Most prior MIG-related issues have been the result of MIG service routines not obeying semantics around object lifetimes and ownership. Usually, the MIG ownership rules are expressed as follows:
If a MIG service routine returns success, then it took ownership of all resources passed in.
If a MIG service routine returns failure, then it took ownership of none of the resources passed in.
Unfortunately, as we'll see, this description doesn't cover the full complexity of kernel objects managed by MIG, which can lead to unexpected bugs.
The journey started while investigating a reference count overflow in semaphore_destroy(), in which an error path through the function left the semaphore_t object with an additional reference.
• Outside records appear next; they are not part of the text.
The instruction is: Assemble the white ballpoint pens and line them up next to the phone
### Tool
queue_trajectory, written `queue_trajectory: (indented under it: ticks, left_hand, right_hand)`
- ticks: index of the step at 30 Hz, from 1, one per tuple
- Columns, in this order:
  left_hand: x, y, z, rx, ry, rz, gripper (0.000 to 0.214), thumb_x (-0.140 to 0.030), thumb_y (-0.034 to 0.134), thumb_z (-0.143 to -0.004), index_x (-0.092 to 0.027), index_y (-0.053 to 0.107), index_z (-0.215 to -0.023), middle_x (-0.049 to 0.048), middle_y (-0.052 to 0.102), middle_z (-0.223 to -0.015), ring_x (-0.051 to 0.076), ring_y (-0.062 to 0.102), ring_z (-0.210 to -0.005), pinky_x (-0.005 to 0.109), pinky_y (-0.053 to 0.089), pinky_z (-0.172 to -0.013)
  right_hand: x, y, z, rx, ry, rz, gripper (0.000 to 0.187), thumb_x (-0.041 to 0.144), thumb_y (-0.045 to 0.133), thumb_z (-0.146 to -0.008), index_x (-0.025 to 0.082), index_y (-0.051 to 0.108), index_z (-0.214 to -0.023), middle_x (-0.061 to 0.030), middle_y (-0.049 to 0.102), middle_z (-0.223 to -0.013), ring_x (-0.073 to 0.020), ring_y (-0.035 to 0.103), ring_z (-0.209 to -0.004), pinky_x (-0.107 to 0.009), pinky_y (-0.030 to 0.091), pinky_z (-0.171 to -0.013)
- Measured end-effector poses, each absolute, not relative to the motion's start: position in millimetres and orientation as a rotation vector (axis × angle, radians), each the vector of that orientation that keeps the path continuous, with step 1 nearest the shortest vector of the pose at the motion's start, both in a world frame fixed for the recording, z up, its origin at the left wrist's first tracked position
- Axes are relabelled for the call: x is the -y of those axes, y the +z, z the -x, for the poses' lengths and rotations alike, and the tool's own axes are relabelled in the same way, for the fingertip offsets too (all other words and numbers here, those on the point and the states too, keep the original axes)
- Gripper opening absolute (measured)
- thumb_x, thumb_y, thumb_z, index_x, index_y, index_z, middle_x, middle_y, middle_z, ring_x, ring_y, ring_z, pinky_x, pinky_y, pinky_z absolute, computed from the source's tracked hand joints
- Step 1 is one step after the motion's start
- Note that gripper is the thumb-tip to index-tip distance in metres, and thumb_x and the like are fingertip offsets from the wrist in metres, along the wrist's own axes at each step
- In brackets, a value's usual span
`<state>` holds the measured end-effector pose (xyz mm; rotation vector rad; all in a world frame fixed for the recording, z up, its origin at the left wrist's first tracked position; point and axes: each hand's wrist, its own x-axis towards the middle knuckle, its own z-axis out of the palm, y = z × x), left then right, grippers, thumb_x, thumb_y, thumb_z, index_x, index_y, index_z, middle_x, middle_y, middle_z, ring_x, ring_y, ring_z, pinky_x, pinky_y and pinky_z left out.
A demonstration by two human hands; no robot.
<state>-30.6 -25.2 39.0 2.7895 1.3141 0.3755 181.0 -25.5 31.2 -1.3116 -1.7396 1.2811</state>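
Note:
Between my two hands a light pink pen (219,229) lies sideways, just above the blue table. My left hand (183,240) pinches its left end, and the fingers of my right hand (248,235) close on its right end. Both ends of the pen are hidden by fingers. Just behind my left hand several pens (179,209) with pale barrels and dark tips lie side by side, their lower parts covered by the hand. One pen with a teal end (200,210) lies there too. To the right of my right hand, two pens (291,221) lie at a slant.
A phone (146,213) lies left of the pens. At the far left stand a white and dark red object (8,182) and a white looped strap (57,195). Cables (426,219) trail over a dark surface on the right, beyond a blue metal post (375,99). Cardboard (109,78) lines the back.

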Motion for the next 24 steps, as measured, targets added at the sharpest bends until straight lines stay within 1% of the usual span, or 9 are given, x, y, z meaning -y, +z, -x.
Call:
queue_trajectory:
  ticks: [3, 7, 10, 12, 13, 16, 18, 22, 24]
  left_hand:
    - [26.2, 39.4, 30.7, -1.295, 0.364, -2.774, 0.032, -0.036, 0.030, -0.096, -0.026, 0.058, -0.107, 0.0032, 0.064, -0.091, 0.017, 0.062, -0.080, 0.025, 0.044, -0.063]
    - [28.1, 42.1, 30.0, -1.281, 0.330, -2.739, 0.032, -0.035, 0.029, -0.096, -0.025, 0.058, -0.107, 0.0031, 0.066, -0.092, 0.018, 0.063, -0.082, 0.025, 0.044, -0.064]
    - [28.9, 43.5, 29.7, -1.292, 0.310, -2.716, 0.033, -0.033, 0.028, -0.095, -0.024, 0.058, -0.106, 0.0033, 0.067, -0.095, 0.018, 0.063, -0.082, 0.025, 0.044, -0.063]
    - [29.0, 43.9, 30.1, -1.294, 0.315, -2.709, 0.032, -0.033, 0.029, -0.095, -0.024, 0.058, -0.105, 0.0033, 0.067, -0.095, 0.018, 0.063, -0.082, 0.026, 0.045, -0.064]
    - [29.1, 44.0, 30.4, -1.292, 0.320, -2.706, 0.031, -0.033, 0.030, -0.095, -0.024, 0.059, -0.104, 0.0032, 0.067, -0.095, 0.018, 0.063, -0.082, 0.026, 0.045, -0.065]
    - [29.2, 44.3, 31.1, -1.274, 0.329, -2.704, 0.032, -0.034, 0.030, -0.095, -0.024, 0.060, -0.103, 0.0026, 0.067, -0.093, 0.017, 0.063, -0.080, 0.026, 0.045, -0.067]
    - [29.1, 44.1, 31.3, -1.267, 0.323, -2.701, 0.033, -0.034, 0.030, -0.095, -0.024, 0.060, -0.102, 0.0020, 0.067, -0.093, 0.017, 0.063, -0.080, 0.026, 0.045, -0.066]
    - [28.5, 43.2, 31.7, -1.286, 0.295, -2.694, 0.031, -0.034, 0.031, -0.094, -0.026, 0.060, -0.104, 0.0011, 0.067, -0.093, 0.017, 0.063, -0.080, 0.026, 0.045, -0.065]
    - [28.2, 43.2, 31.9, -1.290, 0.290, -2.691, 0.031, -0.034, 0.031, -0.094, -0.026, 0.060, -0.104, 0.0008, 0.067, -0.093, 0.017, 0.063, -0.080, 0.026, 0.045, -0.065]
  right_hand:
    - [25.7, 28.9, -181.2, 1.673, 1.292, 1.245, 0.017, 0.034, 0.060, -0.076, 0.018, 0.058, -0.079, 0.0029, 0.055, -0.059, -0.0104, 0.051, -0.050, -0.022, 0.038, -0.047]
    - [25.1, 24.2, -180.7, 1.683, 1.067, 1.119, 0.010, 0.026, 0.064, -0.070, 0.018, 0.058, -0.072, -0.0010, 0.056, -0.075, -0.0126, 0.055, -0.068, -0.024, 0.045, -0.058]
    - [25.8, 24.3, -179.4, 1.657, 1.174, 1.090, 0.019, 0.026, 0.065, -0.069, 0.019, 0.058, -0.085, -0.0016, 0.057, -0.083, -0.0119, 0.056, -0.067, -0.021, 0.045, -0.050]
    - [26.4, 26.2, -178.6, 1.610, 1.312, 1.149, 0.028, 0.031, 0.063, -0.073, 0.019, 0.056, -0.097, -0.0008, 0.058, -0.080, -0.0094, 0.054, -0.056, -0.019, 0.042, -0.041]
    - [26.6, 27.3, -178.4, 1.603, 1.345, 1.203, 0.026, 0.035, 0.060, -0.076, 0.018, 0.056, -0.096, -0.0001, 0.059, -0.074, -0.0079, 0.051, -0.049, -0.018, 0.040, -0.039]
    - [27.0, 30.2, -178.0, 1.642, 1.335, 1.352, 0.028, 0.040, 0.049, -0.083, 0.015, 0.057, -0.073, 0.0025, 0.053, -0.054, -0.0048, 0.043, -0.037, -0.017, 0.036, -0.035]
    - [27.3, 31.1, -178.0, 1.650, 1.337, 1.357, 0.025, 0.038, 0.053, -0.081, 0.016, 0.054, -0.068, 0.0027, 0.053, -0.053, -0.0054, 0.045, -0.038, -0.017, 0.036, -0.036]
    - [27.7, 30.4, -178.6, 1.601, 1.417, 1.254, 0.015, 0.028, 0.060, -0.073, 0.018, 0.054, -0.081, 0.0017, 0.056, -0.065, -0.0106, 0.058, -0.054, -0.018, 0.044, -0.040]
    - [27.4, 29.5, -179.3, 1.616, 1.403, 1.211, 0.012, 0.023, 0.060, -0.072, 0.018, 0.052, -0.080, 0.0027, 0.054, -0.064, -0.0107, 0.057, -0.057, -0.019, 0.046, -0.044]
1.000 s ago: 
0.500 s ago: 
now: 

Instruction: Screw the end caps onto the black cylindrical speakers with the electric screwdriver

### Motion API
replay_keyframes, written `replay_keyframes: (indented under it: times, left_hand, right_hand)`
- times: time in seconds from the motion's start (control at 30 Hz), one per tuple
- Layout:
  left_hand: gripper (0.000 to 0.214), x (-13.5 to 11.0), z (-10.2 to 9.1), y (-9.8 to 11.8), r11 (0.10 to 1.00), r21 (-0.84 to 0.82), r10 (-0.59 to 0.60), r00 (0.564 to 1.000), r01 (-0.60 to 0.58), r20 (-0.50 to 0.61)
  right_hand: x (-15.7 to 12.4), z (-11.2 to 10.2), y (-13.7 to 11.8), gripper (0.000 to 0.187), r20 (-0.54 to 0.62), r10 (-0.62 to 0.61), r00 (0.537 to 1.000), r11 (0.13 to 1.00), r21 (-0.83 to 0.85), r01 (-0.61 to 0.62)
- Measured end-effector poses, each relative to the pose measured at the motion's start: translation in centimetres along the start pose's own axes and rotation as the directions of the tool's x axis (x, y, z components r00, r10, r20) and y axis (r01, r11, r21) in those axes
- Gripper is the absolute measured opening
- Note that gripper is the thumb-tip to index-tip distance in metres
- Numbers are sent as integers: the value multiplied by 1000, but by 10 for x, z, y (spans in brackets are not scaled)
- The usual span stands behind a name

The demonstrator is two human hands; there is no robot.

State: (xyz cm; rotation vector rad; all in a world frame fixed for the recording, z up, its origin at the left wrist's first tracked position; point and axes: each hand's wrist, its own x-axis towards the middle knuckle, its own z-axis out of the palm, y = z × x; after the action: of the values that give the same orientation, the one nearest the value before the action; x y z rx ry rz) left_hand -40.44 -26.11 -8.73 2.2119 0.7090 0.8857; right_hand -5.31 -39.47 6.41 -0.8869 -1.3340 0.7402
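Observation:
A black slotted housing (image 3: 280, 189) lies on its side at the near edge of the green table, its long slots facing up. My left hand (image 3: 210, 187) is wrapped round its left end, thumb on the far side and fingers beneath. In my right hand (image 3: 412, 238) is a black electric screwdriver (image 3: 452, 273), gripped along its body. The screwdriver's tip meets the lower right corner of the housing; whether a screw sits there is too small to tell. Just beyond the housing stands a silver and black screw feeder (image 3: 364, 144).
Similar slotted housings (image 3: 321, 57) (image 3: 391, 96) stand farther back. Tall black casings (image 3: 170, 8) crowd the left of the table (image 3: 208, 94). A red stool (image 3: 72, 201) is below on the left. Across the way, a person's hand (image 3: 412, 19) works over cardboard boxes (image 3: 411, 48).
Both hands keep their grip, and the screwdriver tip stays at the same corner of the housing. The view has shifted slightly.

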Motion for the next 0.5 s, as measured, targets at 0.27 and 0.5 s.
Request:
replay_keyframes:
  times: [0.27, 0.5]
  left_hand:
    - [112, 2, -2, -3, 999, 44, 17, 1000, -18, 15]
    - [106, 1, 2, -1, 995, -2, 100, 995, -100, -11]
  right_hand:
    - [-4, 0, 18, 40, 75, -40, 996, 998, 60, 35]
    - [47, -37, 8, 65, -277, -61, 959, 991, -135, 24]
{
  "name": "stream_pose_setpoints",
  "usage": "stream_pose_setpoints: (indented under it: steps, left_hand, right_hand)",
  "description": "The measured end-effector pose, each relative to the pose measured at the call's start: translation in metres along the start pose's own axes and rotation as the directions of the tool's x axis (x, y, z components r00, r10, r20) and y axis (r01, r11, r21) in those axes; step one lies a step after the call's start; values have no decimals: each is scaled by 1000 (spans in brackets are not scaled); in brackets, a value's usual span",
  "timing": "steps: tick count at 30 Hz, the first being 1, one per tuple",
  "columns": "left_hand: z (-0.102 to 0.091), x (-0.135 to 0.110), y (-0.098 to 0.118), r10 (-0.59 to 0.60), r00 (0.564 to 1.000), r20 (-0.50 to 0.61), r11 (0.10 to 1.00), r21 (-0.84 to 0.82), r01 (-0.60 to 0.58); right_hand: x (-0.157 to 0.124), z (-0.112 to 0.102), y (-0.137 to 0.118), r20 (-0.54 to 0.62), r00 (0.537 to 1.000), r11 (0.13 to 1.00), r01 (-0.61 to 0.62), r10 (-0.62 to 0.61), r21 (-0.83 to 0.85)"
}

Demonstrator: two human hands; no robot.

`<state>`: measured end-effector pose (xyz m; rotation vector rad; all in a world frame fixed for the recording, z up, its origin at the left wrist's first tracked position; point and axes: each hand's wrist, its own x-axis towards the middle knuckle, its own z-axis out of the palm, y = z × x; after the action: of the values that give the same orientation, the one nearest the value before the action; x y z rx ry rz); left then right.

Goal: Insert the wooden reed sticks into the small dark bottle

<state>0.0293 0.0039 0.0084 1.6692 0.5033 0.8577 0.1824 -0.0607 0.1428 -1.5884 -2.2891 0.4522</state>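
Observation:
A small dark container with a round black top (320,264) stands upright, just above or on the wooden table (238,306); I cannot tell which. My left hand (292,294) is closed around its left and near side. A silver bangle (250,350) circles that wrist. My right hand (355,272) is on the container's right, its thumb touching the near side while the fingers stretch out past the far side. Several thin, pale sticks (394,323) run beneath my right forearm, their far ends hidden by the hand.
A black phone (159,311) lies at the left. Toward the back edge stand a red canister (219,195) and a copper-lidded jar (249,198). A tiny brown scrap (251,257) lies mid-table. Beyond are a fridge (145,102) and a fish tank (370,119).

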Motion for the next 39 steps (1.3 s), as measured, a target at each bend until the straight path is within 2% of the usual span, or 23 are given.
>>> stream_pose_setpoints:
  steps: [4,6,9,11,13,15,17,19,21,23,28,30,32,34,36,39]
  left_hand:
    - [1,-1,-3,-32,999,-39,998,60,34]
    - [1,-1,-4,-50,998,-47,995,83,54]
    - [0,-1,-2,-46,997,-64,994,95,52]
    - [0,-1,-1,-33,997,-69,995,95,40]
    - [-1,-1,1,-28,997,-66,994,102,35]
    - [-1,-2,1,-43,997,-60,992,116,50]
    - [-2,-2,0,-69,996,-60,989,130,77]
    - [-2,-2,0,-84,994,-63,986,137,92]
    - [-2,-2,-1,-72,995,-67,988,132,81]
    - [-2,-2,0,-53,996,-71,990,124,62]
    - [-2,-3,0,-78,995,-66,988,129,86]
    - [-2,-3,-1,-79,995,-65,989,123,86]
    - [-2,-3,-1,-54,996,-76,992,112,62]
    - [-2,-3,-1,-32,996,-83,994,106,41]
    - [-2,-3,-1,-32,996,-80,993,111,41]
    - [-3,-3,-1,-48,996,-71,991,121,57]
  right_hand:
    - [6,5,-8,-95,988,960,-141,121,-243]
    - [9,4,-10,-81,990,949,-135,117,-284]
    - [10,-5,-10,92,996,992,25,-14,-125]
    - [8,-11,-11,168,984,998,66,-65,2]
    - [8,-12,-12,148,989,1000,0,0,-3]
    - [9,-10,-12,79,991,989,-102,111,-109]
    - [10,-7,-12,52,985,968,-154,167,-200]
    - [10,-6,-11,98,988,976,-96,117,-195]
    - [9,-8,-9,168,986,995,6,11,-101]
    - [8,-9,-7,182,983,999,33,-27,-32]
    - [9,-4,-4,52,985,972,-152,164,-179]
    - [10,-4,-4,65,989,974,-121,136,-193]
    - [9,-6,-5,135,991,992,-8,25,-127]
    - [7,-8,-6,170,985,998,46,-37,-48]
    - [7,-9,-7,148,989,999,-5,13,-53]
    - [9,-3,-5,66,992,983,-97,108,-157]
While looking at the autogenerated MIG function _Xsemaphore_destroy() that wraps semaphore_destroy(), I noticed that this function seems to obey non-conventional semantics.
Here's the relevant code from _Xsemaphore_destroy():
task = convert_port_to_task(In0P->Head.msgh_request_port);
OutP->RetCode = semaphore_destroy(task,
convert_port_to_semaphore(In0P->semaphore.name));
task_deallocate(task);
#if __MigKernelSpecificCode
if (OutP->RetCode != KERN_SUCCESS) {
MIG_RETURN_ERROR(OutP, OutP->RetCode);
}
if (IP_VALID((ipc_port_t)In0P->semaphore.name))
ipc_port_release_send((ipc_port_t)In0P->semaphore.name);
#endif /* __MigKernelSpecificCode */
The function convert_port_to_semaphore() takes a Mach port and produces a reference on the underlying semaphore object without consuming the reference on the port. If we assume that a correct implementation of the above code doesn't leak or consume extra references, then we can conclude the following intended semantics for semaphore_destroy():
On success, semaphore_destroy() should consume the semaphore reference.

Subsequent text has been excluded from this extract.